Ripeto sono quelli subiti perché il difendente si gira in tutto od in parte, in prima o seconda battuta, sui tiri contro con la palla che poi entra in rete o perché l’attaccante viene lasciato senza marcatura a causa della Zona e sue note applicazioni tattiche.
Importante quindi è evitare questa tipologia di gol, quelli imparabili invece sono molto difficile da prevenire ad esempio se l’attaccante salto più alto di testa o corre più veloce dell’avversario e così via, ma a questa raccomandazione consiglierei di tenere presente anche i seguenti aspetti tecnico, tattici e comportamentali che possono influire assai negativamente sull’economia del gioco, sugli stessi risultati:
- Non ricorrere mai ai falli tattici o le entrare di prima ma fare dell’accompagnamento o del recupero sulla corsa del portatore di palla, l’arma vincente;
- A maggior ragione se tali falli vengono commessi in area di rigore senza una ragione tattica logica per la posizione sfavorevole dell’attaccante o peggio ancora in presenza di un compagno pronto ad intervenire in seconda battuta; qui è fondamentale che il secondo si faccia sentire a voce alta con frasi tipo “aspettalo”, “ci sono io”, “non fare fallo”;
- Non farsi ammonire o espellere per protesta e peggio per falli di reazione;
- Frison è bravo ma è bene si faccia sentire di più la sua voce nel comandare la difesa in fase di contenimento davanti alla porta o sulle palle inattive.
Mister Cagni è in grado di realizzare tutto ciò, in parte lo sta già facendo e bene mentre i suoi colleghi di A e B lasciano a desiderare soprattutto riguardo ai gol evitabili presi.
Mister auguro un felice natale a tutta la sua famiglia ,allarghi gli auguri ai “ragazzi del Vicenza” con la ripresa degli allenamenti .Grazie Mirco
Anche a lei Mister e alla sua famiglia.Grazie a lei , alla sua preparazione e alla sua voglia di tornare , noi vicentini passeremo le festività tranquille….cosa non da poco visto come si era partiti.Non faccia che i ragazzi perdano la voglia e che si sentano appagati.Forza Vicenza…
” la droga mia era l’erba del Menti ” ( cit.
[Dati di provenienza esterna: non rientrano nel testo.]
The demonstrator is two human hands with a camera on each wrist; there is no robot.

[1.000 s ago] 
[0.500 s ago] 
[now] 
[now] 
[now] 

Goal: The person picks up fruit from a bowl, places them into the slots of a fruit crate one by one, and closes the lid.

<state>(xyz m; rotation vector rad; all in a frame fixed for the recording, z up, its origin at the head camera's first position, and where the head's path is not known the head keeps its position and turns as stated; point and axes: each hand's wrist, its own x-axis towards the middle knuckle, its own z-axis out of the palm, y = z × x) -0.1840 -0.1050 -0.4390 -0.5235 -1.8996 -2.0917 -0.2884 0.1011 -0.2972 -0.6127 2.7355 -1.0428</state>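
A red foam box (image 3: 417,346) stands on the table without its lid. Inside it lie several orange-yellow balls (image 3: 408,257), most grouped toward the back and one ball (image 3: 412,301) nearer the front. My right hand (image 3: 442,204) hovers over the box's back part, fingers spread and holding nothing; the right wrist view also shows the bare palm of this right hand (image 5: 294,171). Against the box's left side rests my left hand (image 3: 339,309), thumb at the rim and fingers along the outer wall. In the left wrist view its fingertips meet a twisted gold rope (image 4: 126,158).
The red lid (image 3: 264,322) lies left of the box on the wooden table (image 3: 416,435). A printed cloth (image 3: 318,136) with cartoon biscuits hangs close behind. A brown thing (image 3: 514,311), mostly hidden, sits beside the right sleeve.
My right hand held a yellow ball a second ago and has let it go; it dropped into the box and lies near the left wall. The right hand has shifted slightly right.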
Giorgio Carrera )
BUON NATALE E BUON ANNO
Tanti auguri Mister!!Colgo ancora una volta l’occasione per ringraziarla di essersi messo a disposizione di tutti noi!Auguroni a lei e a tutti i frequentatori del blog!
Gent. Mister Cagni,
le auguro Buone Feste con l’auspicio che la magia del Santo Natale possa riscaldare ulteriormente la sua passione ed il suo entusiamo e che il Nuovo Anno le regali gratificazioni e successi.
P.S.: La società seguirà qualche suo consiglio in sede di calciomercato?
La passione è aumentata. Di mercato parleremo quando torno. Comunque la salvezza non è in discussione.
Tantissimi auguri di buon natale e un sereno e felice anno nuovo .
dal profondo del cuore grazie mister
Daniele. A.
Grazie per questi 3 anni e gli auguri piu’ belli!!!
Tantissimi auguri anche a lei Mister!! E’ un piacere e si imparano molte cose su questo blog! Grazie a lei!